Свидетельница откашливается и очень громко говорит:
– Я проститутка…
Защитник, тихонько постукивавший ногой в такт каким-то своим мыслям, останавливается и пристально глядит на свидетельницу. «Нужно бы зажечь электричество»… – думает он, и, точно догадавшись о его желании, судебный пристав нажимает одну кнопку, другую. Публика, присяжные заседатели и свидетели поднимают головы и смотрят на вспыхнувшие лампочки; только судьи, привыкшие к эффекту внезапного освещения, остаются равнодушны. Теперь совсем приятно: светло, и снег за окнами потемнел. Уютно. Один из присяжных заседателей, старик, оглядывает Караулову и говорит соседу:
– С сумочкой…
Тот молча кивает головой.
– Ну так что же, что проститутка? – говорит председатель и слово «проститутка» произносит так же привычно, как произносит он другие не совсем обыкновенные слова: «убийца», «грабитель», «жертва». – Ведь вы же христианка?
– Нет, я не христианка.
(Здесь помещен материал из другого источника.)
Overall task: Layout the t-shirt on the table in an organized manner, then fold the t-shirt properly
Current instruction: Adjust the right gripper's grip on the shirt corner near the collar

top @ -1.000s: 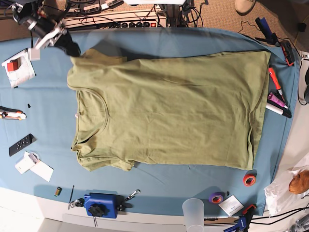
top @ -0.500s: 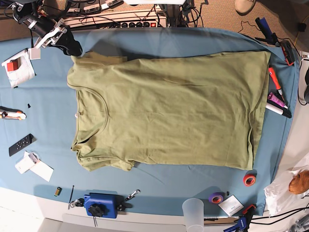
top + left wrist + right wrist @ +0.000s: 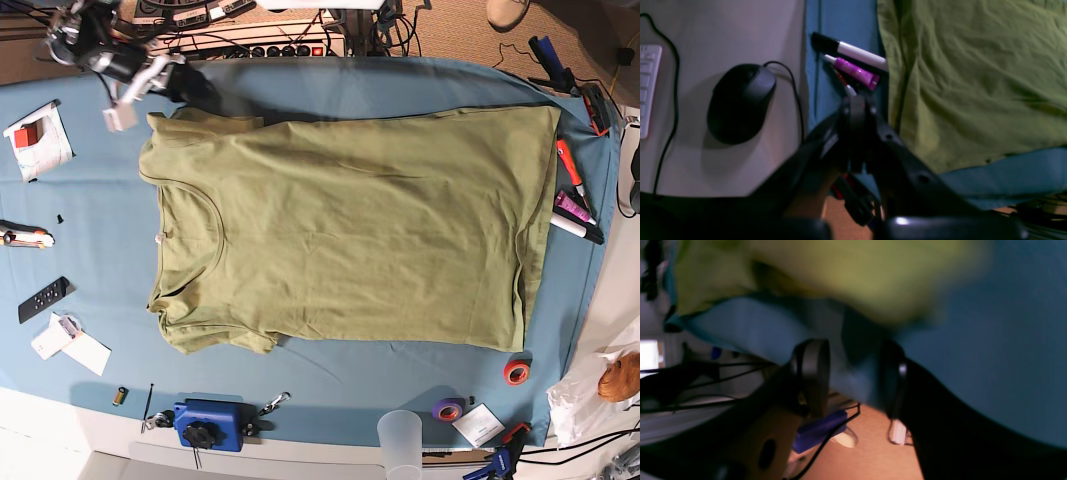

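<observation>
We see the t-shirt (image 3: pixel 350 230) lying flat on the desk (image 3: pixel 90 180), spread over the middle of it, with the neckline toward the left edge and the hem toward the right edge in the base view. The far sleeve lies near the far left corner, and the near sleeve is a little bunched near the front edge.

The right tool (image 3: pixel 150 85) hangs over the far left corner of the desk, just beside the far sleeve. In the right wrist view its two fingers (image 3: pixel 813 373) stand spread apart, with only blue cloth between them, and the t-shirt (image 3: pixel 826 276) is beyond the tips, blurred. It holds nothing.

The left tool (image 3: pixel 855 110) is seen only in the left wrist view. Its fingers are pressed together and nothing is between them. It is over the right edge of the desk, near the hem of the t-shirt (image 3: pixel 973 76). Just beyond its tip lie a white marker (image 3: pixel 857 53) and a purple tube (image 3: pixel 855 71), touching the hem. A black mouse (image 3: pixel 740 101) rests on a pale surface beside the desk.
</observation>
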`<move>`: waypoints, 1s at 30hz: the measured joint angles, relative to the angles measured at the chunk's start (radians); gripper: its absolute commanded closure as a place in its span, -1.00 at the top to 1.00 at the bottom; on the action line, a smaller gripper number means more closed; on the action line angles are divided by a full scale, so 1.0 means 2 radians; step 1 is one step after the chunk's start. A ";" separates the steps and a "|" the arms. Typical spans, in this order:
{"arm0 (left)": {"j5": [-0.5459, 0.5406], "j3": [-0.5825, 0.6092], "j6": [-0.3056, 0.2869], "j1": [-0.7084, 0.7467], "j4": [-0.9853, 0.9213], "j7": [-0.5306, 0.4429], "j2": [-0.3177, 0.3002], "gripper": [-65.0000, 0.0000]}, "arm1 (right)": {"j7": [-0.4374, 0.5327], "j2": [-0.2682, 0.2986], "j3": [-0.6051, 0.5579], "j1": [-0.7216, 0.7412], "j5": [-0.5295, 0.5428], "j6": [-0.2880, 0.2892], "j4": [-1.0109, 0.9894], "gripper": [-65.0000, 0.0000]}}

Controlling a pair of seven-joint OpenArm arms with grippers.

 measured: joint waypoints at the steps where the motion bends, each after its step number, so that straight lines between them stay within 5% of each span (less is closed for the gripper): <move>1: 0.000 0.000 0.000 0.000 0.000 0.000 0.000 -1.00 | 0.016 0.000 -0.012 0.003 -0.017 0.001 0.002 -0.21; 10: 0.000 0.000 0.000 0.000 0.000 0.000 0.000 -1.00 | 0.024 0.000 -0.031 0.058 -0.077 0.002 0.002 -0.24; 14: 0.000 0.000 0.000 0.000 0.000 0.000 0.000 -1.00 | 0.023 0.000 -0.030 0.068 -0.095 -0.001 0.001 -1.00; 20: 0.000 0.000 0.000 0.000 0.000 0.000 0.000 -1.00 | 0.006 0.000 -0.029 0.066 -0.092 -0.002 -0.001 -1.00; 30: -0.002 0.000 0.000 0.000 0.000 0.000 0.003 -1.00 | -0.016 0.000 -0.029 -0.018 0.016 -0.002 0.057 -1.00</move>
Когда бы была христианка, таким бы делом не занималась.
Положение получается довольно нелепое. Нахмурившись, председатель совещается с членом суда налево и хочет говорить; но вспоминает про существование члена суда направо, который все время улыбается, и спрашивает его согласия. Та же улыбка и кивок головы.
– Свидетельница Караулова! Суд постановил разъяснить вам вашу ошибку. На том основании, что вы занимаетесь проституцией, вы не считаете себя христианкой и отказываетесь от принятия присяги, к которой обязует нас закон. Но это ошибка – вы понимаете? Каковы бы ни были ваши занятия, это дело вашей совести, и мы в это дело мешаться не можем; а на принадлежность вашу к известному религиозному культу они влиять не могут. Вы понимаете? Можно даже быть разбойником или грабителем и в то же время считаться христианином, или евреем, или магометанином. Вот все мы здесь, товарищ прокурора, господа присяжные заседатели, занимаемся разным делом: кто служит, кто торгует, и это не мешает нам быть христианами.
Член суда с левой стороны шепчет:
– Теперь вы хватили… Разбойник – а потом товарищ прокурора! И потом, торгует – кто торгует? Точно тут лавочка, а не суд. Нельзя, неловко!..
– Так вот, – говорит протяжно председатель, отворачиваясь от члена, – свидетельница Караулова, занятия тут ни при чем. Вы исполняете известные религиозные обряды: ходите в церковь… Вы ходите в церковь?
– Нет.
– Нет? Почему же?
– Как же я такая пойду в церковь?
– Но у исповеди и у святого причастия бываете?
– Нет.
Свидетельница отвечает не громко, но внятно. Руки ее с сумочкой застыли на животе, и в ушах еле заметно колышутся золотые кольца. От света ли электричества или от волнения она слегка порозовела и кажется моложе. При каждом новом «нет» в публике с улыбкой переглядываются; один в задних рядах, по виду ремесленник, худой, с общипанной бородкой и кадыком на вытянутой тонкой шее, радостно шепчет для всеобщего сведения:
– Вот так загвоздила!
– Ну а богу-то вы молитесь, конечно?
– Нет. Прежде молилась, а теперь бросила.
Член суда настойчиво шепчет:
– Да вы свидетельниц спросите! Они ведь тоже из таких… Спросите, согласны они?
Председатель неохотно берет список и говорит:
– Свидетельница Пустошкина! Ваши занятия, если не ошибаюсь…
– Проститутка!.. – быстро, почти весело отвечает свидетельница, молоденькая девушка, также в шляпке и модном платье.